# Datasets

For Open-Sora 1.2, we conduct mixed training with both images and videos. The main datasets we use are listed below.
Please refer to [README](/README.md#data-processing) for data processing.

## Video

### Webvid-10M

[Webvid-10M](https://github.com/m-bain/webvid) contains 10 million video-text pairs scraped from the stock footage sites.
We first train the model on this dataset (40k hours) for 30k steps (2 epochs).

### Panda-70M

[Panda-70M](https://github.com/snap-research/Panda-70M) is a large-scale dataset with 70M video-caption pairs.
We use the [training-10M subset](https://github.com/snap-research/Panda-70M/tree/main/dataset_dataloading) for training,
which contains ~10M videos of better quality.

### Mixkit

[Mixkit](https://mixkit.co/) is a video website where we obtained 9k videos.

### Pixabay

[Pixabay](https://pixabay.com/videos/) is video website where we obtained 60.5k videos.

### Pexels

[Pexels](https://www.pexels.com/) is a popular online platform that provides high-quality stock photos, videos, and music for free.
Most videos from this website are of high quality. Thus, we use them for both pre-training and HQ fine-tuning.
We really appreciate the great platform and the contributors!

### Inter4K

[Inter4K](https://github.com/alexandrosstergiou/Inter4K) is a dataset containing 1K video clips with 4K resolution.
The dataset is proposed for super-resolution tasks. We use the dataset for HQ fine-tuning.

### HD-VG-130M

[HD-VG-130M](https://github.com/daooshee/HD-VG-130M?tab=readme-ov-file) comprises 130M text-video pairs.
The caption is generated by BLIP-2.
We find the scene and the text quality are relatively poor. For OpenSora 1.0, we only use ~350K samples from this dataset.

### MiraData

[MiraData](https://github.com/mira-space/MiraData): a high-quality dataset with 77k long videos, mainly from games and city/scenic exploration.


### Vript

[Vript](https://github.com/mutonix/Vript/tree/main): a densely annotated dataset of 400k videos.


## Image

### Midjourney-v5-1.7M

[Midjourney-v5-1.7M](https://huggingface.co/datasets/wanng/midjourney-v5-202304-clean) includes 1.7M image-text pairs.
In detail, this dataset introduces two subsets: original and upscale.
This dataset is proposed for exploring the relationship of prompts and high-quality images.

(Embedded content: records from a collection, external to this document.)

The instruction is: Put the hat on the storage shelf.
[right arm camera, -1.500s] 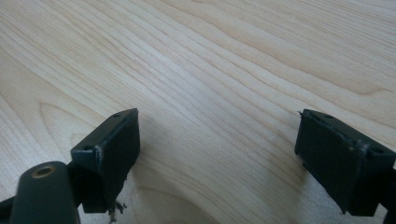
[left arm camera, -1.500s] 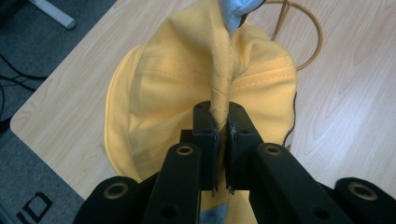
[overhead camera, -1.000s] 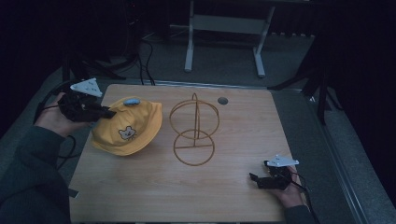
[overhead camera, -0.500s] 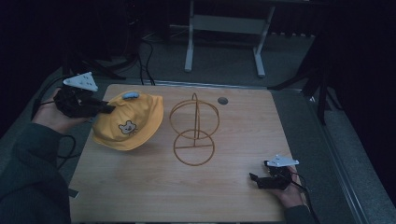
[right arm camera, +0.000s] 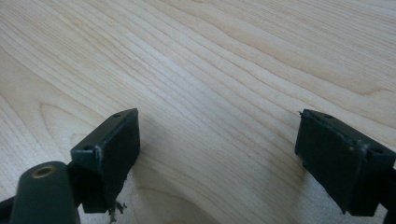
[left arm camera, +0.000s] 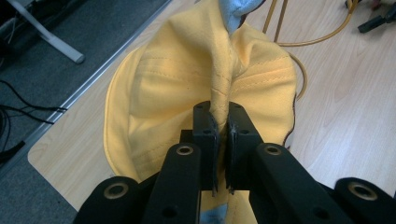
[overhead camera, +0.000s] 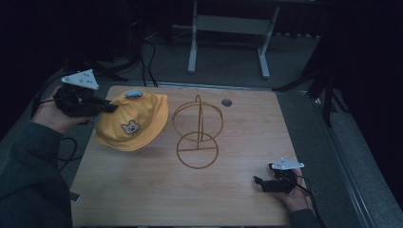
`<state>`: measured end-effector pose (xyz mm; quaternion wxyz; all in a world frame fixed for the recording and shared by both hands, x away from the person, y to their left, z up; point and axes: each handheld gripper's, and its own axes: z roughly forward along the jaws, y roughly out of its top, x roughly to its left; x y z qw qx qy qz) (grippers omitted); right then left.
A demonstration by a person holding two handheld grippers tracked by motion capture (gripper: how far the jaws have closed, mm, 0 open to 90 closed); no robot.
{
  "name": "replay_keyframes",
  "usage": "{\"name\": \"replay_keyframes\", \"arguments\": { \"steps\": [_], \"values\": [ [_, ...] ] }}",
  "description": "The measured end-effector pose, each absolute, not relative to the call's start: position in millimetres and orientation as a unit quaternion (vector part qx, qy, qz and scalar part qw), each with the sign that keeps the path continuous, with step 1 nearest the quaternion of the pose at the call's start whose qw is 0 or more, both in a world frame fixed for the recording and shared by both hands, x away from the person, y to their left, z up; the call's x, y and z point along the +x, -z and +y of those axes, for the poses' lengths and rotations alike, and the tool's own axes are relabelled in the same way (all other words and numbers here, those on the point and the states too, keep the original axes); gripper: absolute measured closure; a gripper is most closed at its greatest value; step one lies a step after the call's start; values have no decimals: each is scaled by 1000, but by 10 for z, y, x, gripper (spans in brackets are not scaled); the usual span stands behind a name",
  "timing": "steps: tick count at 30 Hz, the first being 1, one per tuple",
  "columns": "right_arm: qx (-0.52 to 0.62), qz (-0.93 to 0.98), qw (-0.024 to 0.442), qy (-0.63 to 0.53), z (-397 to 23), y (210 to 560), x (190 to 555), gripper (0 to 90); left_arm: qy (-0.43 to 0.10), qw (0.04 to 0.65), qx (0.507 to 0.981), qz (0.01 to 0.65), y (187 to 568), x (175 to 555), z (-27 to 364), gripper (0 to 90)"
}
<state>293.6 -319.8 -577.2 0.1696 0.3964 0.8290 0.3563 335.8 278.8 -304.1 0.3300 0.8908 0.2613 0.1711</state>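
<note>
The left gripper [overhead camera: 110,108] is clamped on a pinched fold of the yellow hat [overhead camera: 132,124]; in the left gripper view its two black jaws stand almost together with the gathered brim [left arm camera: 219,100] squeezed between the pads. From that pinch the hat spreads away ahead of the jaws, the fabric creased along a stitched seam, and a light blue patch [left arm camera: 236,10] shows at its far end. In the high view the hat hangs off the gripper's tip over the left part of the wooden table [overhead camera: 247,137], its crown turned toward the camera (a small cartoon animal face [overhead camera: 129,127] sits on it) and the blue patch [overhead camera: 133,94] at its upper edge. The person's left hand [overhead camera: 53,115] grips the tool from behind, a dark sleeve below it.

Just beyond the hat, on the side away from the left gripper, stands a gold wire stand [overhead camera: 197,133], a ring base with upright hoops; hat and stand look close but not touching. Past the stand, a small dark round inset [overhead camera: 226,102] lies in the tabletop.

The right gripper [overhead camera: 260,183] is well apart from all this, near the table's near right corner, held low by the right hand [overhead camera: 290,192]. Its jaws stand wide apart with bare wood [right arm camera: 219,154] between them
</note>
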Motion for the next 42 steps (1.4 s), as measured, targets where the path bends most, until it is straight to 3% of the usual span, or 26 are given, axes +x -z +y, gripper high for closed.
{"name": "replay_keyframes", "arguments": {
  "steps": [42],
  "values": [
    [396,829,169,-357,-3198,5772,2935,139,-175,345,892,235,2875,3416,2586,847]
  ]
}}
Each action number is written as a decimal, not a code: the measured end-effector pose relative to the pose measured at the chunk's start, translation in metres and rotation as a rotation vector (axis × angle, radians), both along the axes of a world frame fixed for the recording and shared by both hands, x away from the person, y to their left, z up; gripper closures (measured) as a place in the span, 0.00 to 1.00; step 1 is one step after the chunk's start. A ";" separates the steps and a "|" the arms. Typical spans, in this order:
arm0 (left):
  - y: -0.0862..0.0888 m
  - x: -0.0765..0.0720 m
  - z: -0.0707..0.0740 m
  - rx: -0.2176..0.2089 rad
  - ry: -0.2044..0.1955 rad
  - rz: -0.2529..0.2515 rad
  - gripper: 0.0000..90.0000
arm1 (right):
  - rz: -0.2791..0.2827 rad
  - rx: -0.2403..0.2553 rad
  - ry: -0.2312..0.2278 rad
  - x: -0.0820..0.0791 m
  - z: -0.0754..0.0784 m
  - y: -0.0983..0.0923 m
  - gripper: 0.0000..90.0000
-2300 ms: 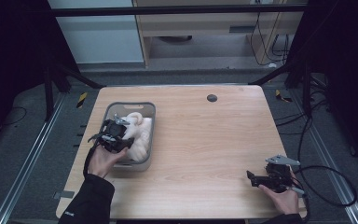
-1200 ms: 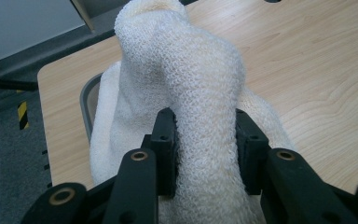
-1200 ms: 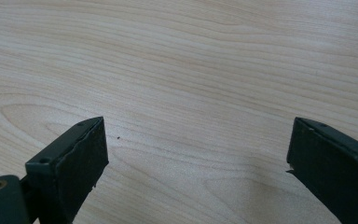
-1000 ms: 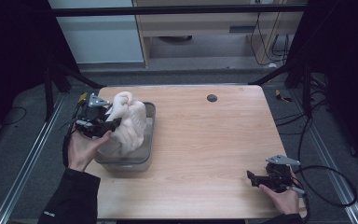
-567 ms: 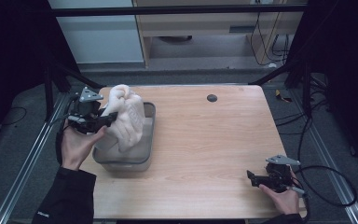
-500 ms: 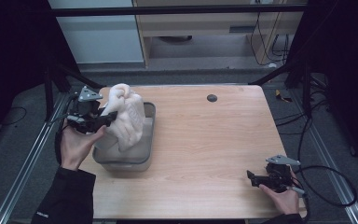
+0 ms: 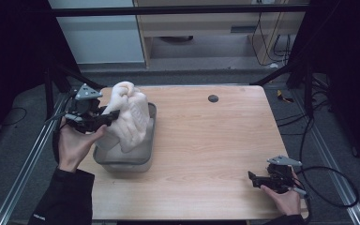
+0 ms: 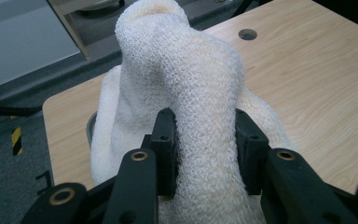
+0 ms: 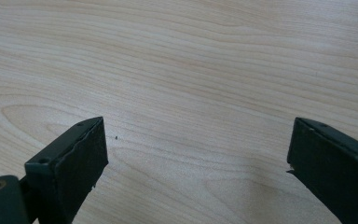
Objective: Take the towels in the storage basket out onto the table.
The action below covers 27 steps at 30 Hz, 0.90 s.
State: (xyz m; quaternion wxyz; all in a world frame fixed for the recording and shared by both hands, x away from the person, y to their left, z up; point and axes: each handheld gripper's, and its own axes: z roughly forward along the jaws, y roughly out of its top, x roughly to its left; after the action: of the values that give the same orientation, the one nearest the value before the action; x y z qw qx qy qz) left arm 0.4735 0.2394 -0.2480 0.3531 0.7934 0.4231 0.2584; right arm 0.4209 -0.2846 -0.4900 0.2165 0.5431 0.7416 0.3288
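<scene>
The towel (image 7: 130, 119), a cream, loosely knitted cloth, hangs bunched above the grey tub (image 7: 143, 159) at the left side of the table (image 7: 215, 154), its upper fold lifted clear while its lower part trails down into the tub. The left gripper (image 7: 104, 118) is clenched on it: in the left gripper view the two black jaws press into a thick roll of the towel (image 8: 186, 93) from either side, and the cloth bulges up above them. The left hand (image 7: 75, 143) holds that gripper just beside the tub's left wall, over the table's edge. Farther right, a small dark round hole (image 7: 213, 98) sits in the tabletop near the far edge. At the near right corner the right gripper (image 7: 253, 177) rests low over the bare wood, well apart from the tub, with its jaws spread wide and nothing between them.
</scene>
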 end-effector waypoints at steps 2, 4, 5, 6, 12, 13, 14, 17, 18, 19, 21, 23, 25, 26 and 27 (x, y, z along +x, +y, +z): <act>-0.002 -0.002 0.004 -0.002 -0.002 -0.014 0.73 | 0.000 0.001 0.000 0.000 0.000 0.000 0.06; -0.004 -0.003 0.007 -0.003 -0.005 -0.024 0.73 | 0.000 0.002 -0.001 0.000 0.000 0.000 0.05; -0.005 -0.004 0.008 -0.003 -0.005 -0.028 0.73 | 0.000 0.002 -0.001 0.000 0.000 0.000 0.05; -0.006 -0.005 0.010 -0.003 -0.009 -0.034 0.73 | -0.001 0.002 0.000 0.000 0.000 0.000 0.05; -0.012 -0.006 0.021 0.005 -0.029 -0.059 0.73 | -0.002 0.000 0.000 0.000 0.000 0.000 0.05; -0.013 -0.007 0.023 0.006 -0.032 -0.062 0.73 | -0.001 0.001 0.000 0.000 0.000 0.000 0.05; -0.014 -0.008 0.025 0.008 -0.022 -0.060 0.73 | -0.003 -0.001 -0.002 0.000 0.000 -0.001 0.05; -0.017 -0.009 0.031 0.009 -0.030 -0.066 0.73 | -0.001 -0.002 -0.001 0.000 0.000 -0.001 0.05; -0.018 -0.010 0.033 0.006 -0.034 -0.068 0.73 | -0.001 -0.002 -0.001 0.000 0.000 -0.001 0.05; -0.019 -0.010 0.035 0.004 -0.038 -0.070 0.73 | -0.001 0.000 0.000 0.000 0.000 0.000 0.05; -0.021 -0.012 0.039 0.010 -0.044 -0.076 0.73 | -0.003 -0.001 -0.001 0.000 0.000 -0.001 0.05; -0.024 -0.013 0.042 0.010 -0.047 -0.080 0.73 | -0.002 -0.001 -0.001 0.000 0.000 -0.001 0.05; -0.027 -0.013 0.044 0.016 -0.049 -0.088 0.73 | -0.002 0.000 -0.001 0.000 0.000 -0.001 0.05; -0.029 -0.014 0.045 0.010 -0.051 -0.090 0.73 | -0.003 -0.001 -0.001 0.000 0.000 -0.001 0.05; -0.030 -0.014 0.047 0.015 -0.049 -0.097 0.73 | -0.003 0.000 -0.002 0.000 0.000 -0.001 0.05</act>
State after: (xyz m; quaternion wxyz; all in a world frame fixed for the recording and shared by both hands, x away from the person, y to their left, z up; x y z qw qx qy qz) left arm 0.4595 0.2090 -0.2015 0.3694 0.8092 0.3734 0.2635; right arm 0.4209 -0.2854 -0.4896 0.2177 0.5440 0.7405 0.3290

### Midjourney-kaggle-clean

[Midjourney-kaggle-clean](https://huggingface.co/datasets/wanng/midjourney-kaggle-clean) is a reconstructed version of [Midjourney User Prompts & Generated Images (250k)](https://www.kaggle.com/datasets/succinctlyai/midjourney-texttoimage?select=general-01_2022_06_20.json%5D), which is cleaned by rules.
Moreover, this dataset is divided into two subsets: original and upscale.
This dataset is proposed for enabling research on text-to-image model prompting.

### Unsplash-lite

The [Unsplash-lite](https://github.com/unsplash/datasets) Dataset comprises 25k nature-themed Unsplash photos, 25k keywords, and 1M searches.
This dataset covers a vast range of uses and contexts. Its extensive scope in intent and semantics opens new avenues for research and learning.

### LAION-AESTHETICS 6.5+

LAION aesthetic 6.5+ dataset is a subset of the LAION dataset, which contains 625K high-quality images with aesthetic scores > 6.5. However, as LAION is currently not publicly available, we use this 168k [subset](https://huggingface.co/datasets/bhargavsdesai/laion_improved_aesthetics_6.5plus_with_images).